What 'free' time I have is often spent on bigbrother (network monitor
http://www.bb4.com) development - we use this as a
network monitoring tool, because it's free, and really really good at what
it does. (And IMHO the mailing list is top notch).
Brian: A 'good' sys-admin would reply "I'll never have time .. " <grin>.
My typical day consists of doing a bunch of little things to keep big
disasters from befalling. Reading email to keep up on bugs/patches.
Checking logs and server stats to keep ahead of near disaster. I've
embarked on a project to upgrade our network with the leftovers from a
closed business office. When all is said and done, I'll have 'old' solaris
equipement, in place of the ancient equipment now running the network. No
checklist, but I should have one. My highest priority is to keep the
network functioning/up. I spend most of my time on maint.
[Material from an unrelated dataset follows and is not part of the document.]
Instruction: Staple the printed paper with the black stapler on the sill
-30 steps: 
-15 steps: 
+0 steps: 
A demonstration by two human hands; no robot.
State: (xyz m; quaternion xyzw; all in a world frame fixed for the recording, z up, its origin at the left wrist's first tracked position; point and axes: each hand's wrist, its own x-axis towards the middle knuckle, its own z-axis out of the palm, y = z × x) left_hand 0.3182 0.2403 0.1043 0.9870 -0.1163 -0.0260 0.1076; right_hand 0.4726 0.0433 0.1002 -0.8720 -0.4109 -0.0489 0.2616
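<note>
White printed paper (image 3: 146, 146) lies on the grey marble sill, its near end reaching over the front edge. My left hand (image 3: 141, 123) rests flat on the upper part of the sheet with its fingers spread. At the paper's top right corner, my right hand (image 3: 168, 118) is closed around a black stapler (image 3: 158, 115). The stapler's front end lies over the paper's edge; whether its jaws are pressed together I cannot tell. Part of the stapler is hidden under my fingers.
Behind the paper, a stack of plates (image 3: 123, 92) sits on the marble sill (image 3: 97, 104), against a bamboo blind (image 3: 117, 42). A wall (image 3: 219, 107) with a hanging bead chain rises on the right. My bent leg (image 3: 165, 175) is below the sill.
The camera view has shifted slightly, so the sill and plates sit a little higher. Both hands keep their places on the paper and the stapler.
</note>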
Scott : I spend 2 hours a day doing backups and preparing backups for
off-site storage. I spend 2 hours a day reading/learning new
technologies/protocols/scripting languages. I spend the remaining 4 hours
of my day in meetings and doing things that are specific to my
business(aviation). I may spend a week at a time installing new systems
and racking equip. if needed.
Eric : Typically regular checks and such are not necessary, if you can
script you can automate most of these so you don't have to bother with the
tedium of going through them, it all depends really on the personal style
you've developed, over the years that I've been working I've developed a
dictum of creating a framework around the systems that I "own" and making
sure I'm aware of who uses them, the management personnel likely to be
notified if something goes wrong by the people who use them, the tasks that
they need to undertake, and write a bunch of scripts to look out for typical
things (too much memory, processor or disk usage, etc) as well as
application specific things, tablespace for oracle databases, logfile size
for webservers, logfile analysis for most any application, making sure the
processes necessary are always up and running, usually by a script that runs
every five minutes in cron (and a daemon that stays up permanently, checking
that cron doesn't die, and the aforementioned cron script checking that the
aforementioned daemon doesn't inadvertently fail).
I keep a centralised database of services and platforms, network
architecture and such, and a daily security check in the way of changed file
permissions or new creations and such in unauthorised or suspicious
locations, keep an eye on bugtraq for the latest potential vulnerabilities,
and if something looks suspect I can check with the SQL service database and
see if any of the systems I own are affected. It also comes down to how much
you've got to administer, if you've just got a small network 5-15 machines
then you might not want to bother with the SQL database of services and
versions, however in my case with upward of 200 machines in remote locations
and uptimes long enough for me to forget where they're located much less
where their power switches are, records are essential.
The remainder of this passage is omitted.